Fromanger. De toutes les couleurs, de Laurent Greilsamer
L’œuvre de Gérard Fromanger se fait rare dans les collections de musées et l’exposition du Centre Pompidou en 2016 est restée modeste. En attendant que le temps corrige cette anomalie, les entretiens que Laurent Greilsamer a conduits avec l’artiste de soixante-dix-neuf ans, publiés dans la collection « Témoins de l’art » chez Gallimard, permettent de le rencontrer dans toute sa singularité.
Tous les artistes n’ont pas les mots pour dire leur travail ou se raconter, Fromanger en a le talent incontestable : voilà un narrateur généreux. Greilsamer, précédemment biographe de Nicolas de Staël et de René Char, avertit le lecteur : il lui a fallu aller chercher cette parole, l’artiste n’a rien d’un hâbleur. Résultat, ce Fromanger. De toutes les couleurs régale de bout en bout par sa fraîcheur et sa densité.
En dépit d’un bain familial propice (sept générations de peintres !), les tâtonnements de Fromanger sont longs avant de trouver sa langue en peinture. L’artiste est précoce mais exigeant : « La question, c’est qu’est-ce que je vois ? […] Tu apprends qu’apprendre à dessiner, c’est apprendre l’intelligence. Apprendre à être intelligent. » Cette obsession du réel sous ses yeux, Fromanger en a fait un fil rouge toute sa carrière. « Je prétends qu’un rien est un événement. » Comment en témoigner ? La rue et les passants deviennent ses sujets récurrents. Pour gagner du temps, il travaille à partir de photographies projetées sur le mur de l’atelier. Il fait appel à des photographes de presse pour la prise de vue mais c’est son œil à lui qu’il leur demande de saisir. En matière de « riens », il ne fait confiance qu’à lui-même, intègre et conscient de son regard singulier. Enfin vient la couleur, matériau majeur, désormais délié de toute symbolique ou affect.
L’atelier se partage entre Paris et la Toscane. À aucun moment le travail n’est coupé du monde, bien au contraire, il s’en nourrit constamment. Fromanger est d’ailleurs un artiste qualifié « d’engagé », au risque d’un malentendu.

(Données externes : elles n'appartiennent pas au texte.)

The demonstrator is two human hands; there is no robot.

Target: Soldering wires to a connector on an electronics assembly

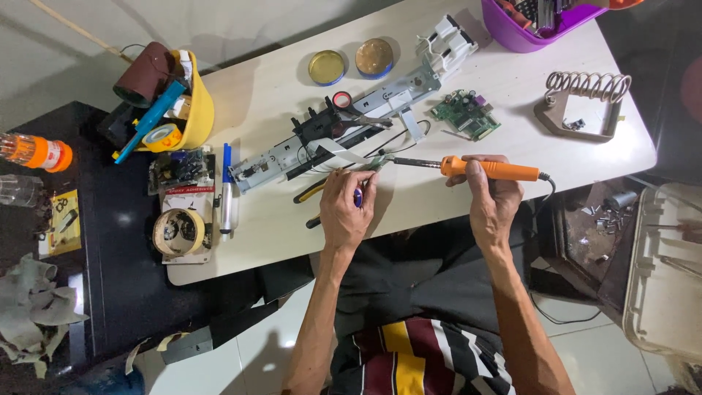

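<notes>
An orange soldering iron (491, 170) is gripped in the right hand (495, 201), tip at nine o'clock. A small blue-tipped part (357, 196) is pinched by the left hand (345, 208) beside the long printer mechanism (344, 132); bare table (424, 212) lies toward the near edge.

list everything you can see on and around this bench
orange-handled soldering iron: 1, orange, in right hand, tip at centre
long grey metal mechanism: 1, grey and black, table centre
small green circuit board: 1, green, right of mechanism
round solder tins: 2, brass-coloured, table top
coiled wire iron stand: 1, brown base, right
purple plastic tub: 1, purple, top edge
yellow plastic bowl: 1, yellow, left
masking tape roll: 1, tan, lower left
left hand: 1, pinching a small item
right hand: 1, gripping the iron
</notes>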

Proche des philosophes Foucault et Guattari, il agit en première ligne en Mai 68 et raconte l’ivresse créative de l’Atelier populaire des Beaux-Arts à l’époque, la fabrication des affiches, l’invention de son fameux « Rouge » dégoulinant sur les drapeaux, etc. Pris dans les assemblées générales et les actions militantes, il s’interroge pourtant : « Je me suis dit : mais qu’est-ce que tu fous là ? Tu es dingue, tu es peintre, file à ton atelier ! » L’authenticité touche particulièrement dans la manière dont il raconte ces années d’enthousiasme puis la désillusion des décennies 1970 et 1980. « J’affronte ! » répète-t-il à plusieurs occasions. À elle seule, cette phrase en dit long sur la pugnacité de l’artiste, attentif au monde et soucieux d’y réinventer toujours sa place, c’est-à-dire sa peinture elle-même.

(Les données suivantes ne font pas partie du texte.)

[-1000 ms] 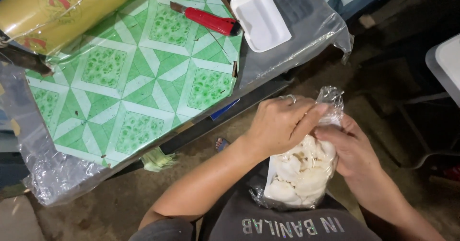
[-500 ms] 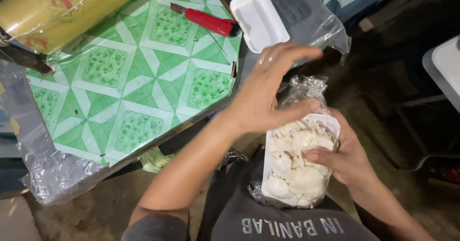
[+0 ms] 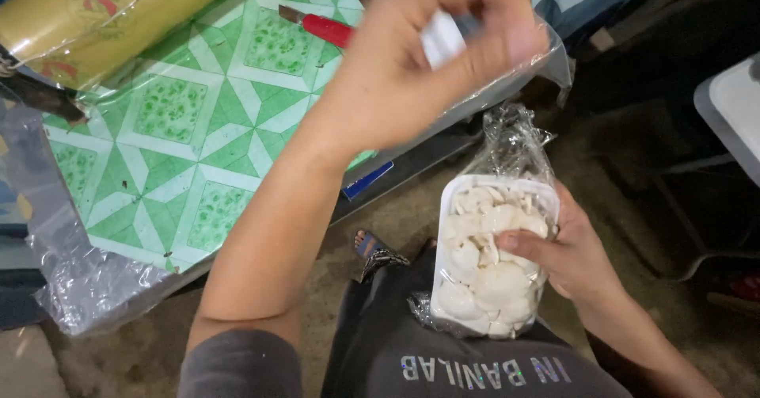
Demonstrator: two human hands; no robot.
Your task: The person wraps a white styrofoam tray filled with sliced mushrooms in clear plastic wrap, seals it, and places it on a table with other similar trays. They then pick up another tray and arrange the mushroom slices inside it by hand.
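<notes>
White tray of mushrooms [image 3: 491,255], plastic-wrapped, lower centre: right hand [image 3: 574,255] fingers curled around it, thumb on top. Left hand [image 3: 427,57] raised upper centre, fingers loosely bent, holding nothing visible.

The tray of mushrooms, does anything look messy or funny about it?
A little. The plastic wrap sticks up in a crumpled bunch at the far end of the white tray, not smoothed over the mushrooms. The right hand holds the tray; nothing has spilled.
</notes>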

L’engagement de Fromanger prend forme aussi à travers ses relations avec ses marchands ou commanditaires. Heureux de trouver le soutien de galeristes comme Aimé Maeght à ses débuts puis de Karl Flinker, il n’en rompt pas moins les amarres dès qu’il sent son travail menacé. Malgré les expositions et les collectionneurs, les années de vaches maigres font place à un équilibre matériel incertain et à une reconnaissance insatisfaisante. Quelques anecdotes sont particulièrement éloquentes sur l’évolution du marché de l’art depuis les années 1960 et la fragilité de la création, c’est-à-dire l’émergence de l’inconnu. Fromanger n’a cessé de se heurter aux compromis sans y céder. La confiance qu’il se fait à lui-même et à sa peinture ressort de ces moments-pivots où il refuse la facilité.
Le travail de Fromanger est bien politique en ce sens : son œil exerce une vigilance aiguë, toujours à l’écoute du monde ; il construit une peinture pensée pour marquer ses contemporains. Sans que la provocation y soit recherchée, ce regard est subversif par nature. Le monde de Fromanger est unique, mais c’est aussi celui d’une génération. On croise au fil des pages Prévert, Giacometti, César, Deleuze, Depardieu ou Jack Lang.
Dans ces entretiens, c’est une autre histoire de l’art dit contemporain qui s’écrit, au plus près du travail artistique tel qu’il se vit et se pratique, bien loin de ses détracteurs qui en sont souvent déconnectés. Avec ses questions qui évitent toute complaisance, Laurent Greilsamer nous fait toucher, derrière l’artiste-conteur, une sensibilité toujours aux aguets, partiale et vivante. Pas de doute, la parole de Fromanger est celle d’un artiste, vivifiante en soi.